With (131)I-labeled antibodies, the net tumor retention of radioactivity by day 6 was significantly higher with J415 (15.4% +/- 1.1%) and 7E11 (14.5% +/- 1.7%) than with J591 (9.58% +/- 1.1%). By contrast, the tumor uptake of (111)In-1,4,7,10-tetraazacyclododecane-N,N',N", N"'-tetraacetic acid-labeled J415 and J591 gradually increased with time and was quite similar to that of 7E11. In addition, the blood clearance of (111)In-labeled J415 and J591 antibodies was relatively faster than that of radiolabeled 7E11. As a consequence, the tumor-to-blood ratios with J415 and J591 were higher than that of 7E11. The localization of radiolabeled anti-PSMA(ext) antibodies in PSMA-positive LNCaP tumors was highly specific because the tumor uptake of (131)I-labeled J415 and J591 was more than twice that of a nonspecific antibody.

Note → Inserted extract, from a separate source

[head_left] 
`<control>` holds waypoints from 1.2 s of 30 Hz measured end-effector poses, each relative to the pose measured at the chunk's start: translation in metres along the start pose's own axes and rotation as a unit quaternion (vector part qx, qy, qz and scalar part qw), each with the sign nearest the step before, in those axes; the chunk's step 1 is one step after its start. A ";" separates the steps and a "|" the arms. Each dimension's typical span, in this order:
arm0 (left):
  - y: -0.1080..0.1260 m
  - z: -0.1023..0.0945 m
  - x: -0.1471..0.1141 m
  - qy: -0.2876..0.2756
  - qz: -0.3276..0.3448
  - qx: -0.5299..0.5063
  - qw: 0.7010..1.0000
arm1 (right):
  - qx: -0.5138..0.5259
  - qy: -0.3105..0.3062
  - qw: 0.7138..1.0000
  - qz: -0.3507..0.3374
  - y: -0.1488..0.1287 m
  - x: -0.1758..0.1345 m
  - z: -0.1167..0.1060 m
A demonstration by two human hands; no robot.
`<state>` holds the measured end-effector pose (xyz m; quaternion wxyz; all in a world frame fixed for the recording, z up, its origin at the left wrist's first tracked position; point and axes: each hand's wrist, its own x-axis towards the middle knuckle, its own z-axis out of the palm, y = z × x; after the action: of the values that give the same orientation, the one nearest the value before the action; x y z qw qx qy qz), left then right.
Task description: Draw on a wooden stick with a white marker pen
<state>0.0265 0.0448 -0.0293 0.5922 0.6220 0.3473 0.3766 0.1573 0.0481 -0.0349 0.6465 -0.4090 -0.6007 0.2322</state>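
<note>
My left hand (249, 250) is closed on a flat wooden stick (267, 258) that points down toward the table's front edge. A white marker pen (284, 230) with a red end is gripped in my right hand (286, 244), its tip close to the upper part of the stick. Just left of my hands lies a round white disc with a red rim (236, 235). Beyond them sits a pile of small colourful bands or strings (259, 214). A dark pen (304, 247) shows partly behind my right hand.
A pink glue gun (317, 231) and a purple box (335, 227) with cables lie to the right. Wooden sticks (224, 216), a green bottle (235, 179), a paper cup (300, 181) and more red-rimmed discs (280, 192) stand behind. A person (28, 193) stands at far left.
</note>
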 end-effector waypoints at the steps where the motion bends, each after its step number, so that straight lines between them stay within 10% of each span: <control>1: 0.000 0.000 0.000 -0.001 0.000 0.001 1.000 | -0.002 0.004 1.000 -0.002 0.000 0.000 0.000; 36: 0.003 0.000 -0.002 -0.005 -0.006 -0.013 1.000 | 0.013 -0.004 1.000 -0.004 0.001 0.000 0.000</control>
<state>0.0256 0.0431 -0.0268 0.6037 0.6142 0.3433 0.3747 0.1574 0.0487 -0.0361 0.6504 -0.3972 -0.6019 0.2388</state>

Furthermore, the tumor uptake of (131)I-J591 was almost 20 times higher in PSMA-positive LNCaP tumors than in PSMA-negative PC3 and DU145 tumor xenografts. Autoradiographic studies suggested that 7E11 (anti-PSMA(int)) distinctly favors localization to areas of necrosis whereas J415 and J591 (anti-PSMA(ext)) demonstrated a distinct preferential accumulation in areas of viable tumor.

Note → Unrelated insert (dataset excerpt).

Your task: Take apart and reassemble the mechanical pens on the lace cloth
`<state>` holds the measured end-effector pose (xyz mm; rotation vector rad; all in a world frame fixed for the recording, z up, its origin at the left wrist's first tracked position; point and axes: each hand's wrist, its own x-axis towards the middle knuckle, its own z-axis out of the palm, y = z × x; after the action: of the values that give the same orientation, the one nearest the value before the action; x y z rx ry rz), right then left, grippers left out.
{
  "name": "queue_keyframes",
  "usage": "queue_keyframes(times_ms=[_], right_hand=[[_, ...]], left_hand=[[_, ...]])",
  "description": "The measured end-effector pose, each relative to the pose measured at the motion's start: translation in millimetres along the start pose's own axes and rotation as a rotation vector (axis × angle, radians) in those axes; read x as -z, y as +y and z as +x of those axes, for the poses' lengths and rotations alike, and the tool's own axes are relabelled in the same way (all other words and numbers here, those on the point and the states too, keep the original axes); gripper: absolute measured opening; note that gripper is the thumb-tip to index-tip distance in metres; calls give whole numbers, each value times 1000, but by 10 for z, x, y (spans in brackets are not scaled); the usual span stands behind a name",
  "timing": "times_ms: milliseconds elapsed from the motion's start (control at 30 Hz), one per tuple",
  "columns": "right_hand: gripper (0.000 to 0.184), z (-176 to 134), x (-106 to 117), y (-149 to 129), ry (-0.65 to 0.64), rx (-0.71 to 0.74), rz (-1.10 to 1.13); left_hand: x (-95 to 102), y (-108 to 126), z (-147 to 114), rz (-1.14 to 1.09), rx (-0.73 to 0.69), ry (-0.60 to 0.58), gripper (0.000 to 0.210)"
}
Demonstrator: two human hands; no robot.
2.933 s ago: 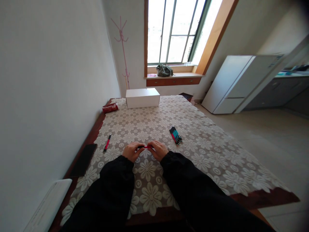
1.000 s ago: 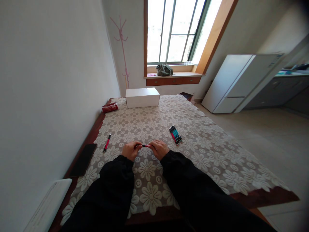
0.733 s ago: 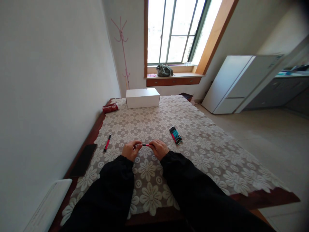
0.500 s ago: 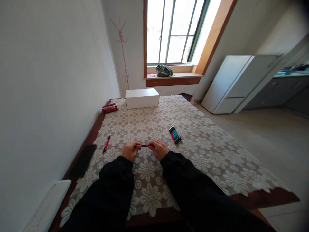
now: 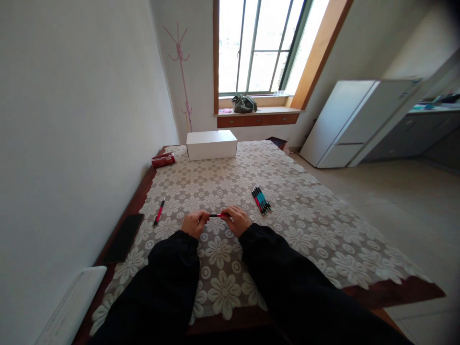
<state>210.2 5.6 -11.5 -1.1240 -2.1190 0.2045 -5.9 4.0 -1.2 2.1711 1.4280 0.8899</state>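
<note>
A red and black pen (image 5: 214, 215) lies level between my two hands, over the flowered tablecloth. My left hand (image 5: 195, 223) pinches its black end, and my right hand (image 5: 236, 221) is closed around the red end. Only the pen's middle shows; the fingers cover both tips. To the left rests another red and black pen (image 5: 159, 212) by itself. Right of my hands, several pens (image 5: 260, 200) with red or teal barrels sit side by side in a bundle.
A flowered lace tablecloth (image 5: 224, 290) covers the table. At its far end stand a white box (image 5: 212, 146) and a red packet (image 5: 163, 160). Along the left edge are a dark flat pad (image 5: 124, 238) and a white appliance (image 5: 72, 306) by the wall.
My left fingers have shifted slightly on the pen, so a bit more of its black part shows. Both hands otherwise stay in place.
</note>
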Motion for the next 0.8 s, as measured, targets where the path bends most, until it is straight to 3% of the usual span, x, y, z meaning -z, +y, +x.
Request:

These results clearly demonstrate that PSMA-specific internalizing antibodies such as J415 and J591 may be the ideal mAbs for the development of novel therapeutic methods to target the delivery of beta-emitting radionuclides ((131)I, (90)Y, and (177)Lu) for the treatment of PSMA-positive tumors. In addition, because J591 and J415 mAbs are specific to PSMA(ext), thus targeting viable tumor, these immunoconjugates are better candidates for targeted radioimmunotherapy than are antibodies targeting PSMA(int).
前列腺特异性膜抗原(PSMA)是一种跨膜糖蛋白,几乎在所有前列腺癌中都高度表达。PSMA在几乎所有实体癌和肉瘤的肿瘤血管内皮上也有表达,但在正常血管内皮上不表达。PSMA目前是几种诊断和治疗策略的重点。我们之前报道了单克隆抗体(mAb)(J415、J533和J591)的放射性标记和体外结合特性,这些抗体能识别并与PSMA的细胞外结构域(PSMA(ext))高亲和力结合。本文报道了¹³¹I和¹¹¹In标记的抗PSMA(ext) mAb(J415、J533和J591)的体内行为和肿瘤摄取情况及其在放射免疫治疗中的潜在效用。
在携带PSMA阳性人LNCaP肿瘤的裸鼠中,将这些抗体的药代动力学、生物分布和肿瘤摄取情况与特异性针对PSMA细胞内结构域(PSMA(int))的¹¹¹In - 7E11 mAb进行比较。进行放射自显影研究以确定放射性标记mAb在肿瘤内的分布。
对于¹³¹I标记的抗体,到第6天时,J415(15.4%±1.1%)和7E11(14.5%±1.7%)的肿瘤放射性净保留率显著高于J591(9.58%±1.1%)。相比之下,¹¹¹In - 1,4,7,10 - 四氮杂环十二烷 - N,N',N",N"'-四乙酸标记的J415和J591的肿瘤摄取随时间逐渐增加,且与7E11相当。此外,¹¹¹In标记的J415和J591抗体的血液清除相对比放射性标记的7E11更快。因此,J415和J591的肿瘤与血液比值高于7E11。放射性标记的抗PSMA(ext)抗体在PSMA阳性LNCaP肿瘤中的定位具有高度特异性,因为¹³¹I标记的J415和J591的肿瘤摄取是一种非特异性抗体的两倍多。此外,¹³¹I - J591在PSMA阳性LNCaP肿瘤中的摄取几乎比PSMA阴性PC3和DU145肿瘤异种移植高20倍。放射自显影研究表明,7E11(抗PSMA(int))明显倾向于定位到坏死区域,而J415和J591(抗PSMA(ext))在存活肿瘤区域表现出明显的优先积累。
这些结果清楚地表明,PSMA特异性内化抗体如J415和J591可能是开发新型治疗方法的理想mAb,该方法用于靶向递送发射β射线的放射性核素(¹³¹I、⁹⁰Y和¹⁷⁷Lu)以治疗PSMA阳性肿瘤。此外,由于J591和J415 mAb对PSMA(ext)具有特异性,从而靶向存活肿瘤,这些免疫缀合物比靶向PSMA(int)的抗体更适合用于靶向放射免疫治疗。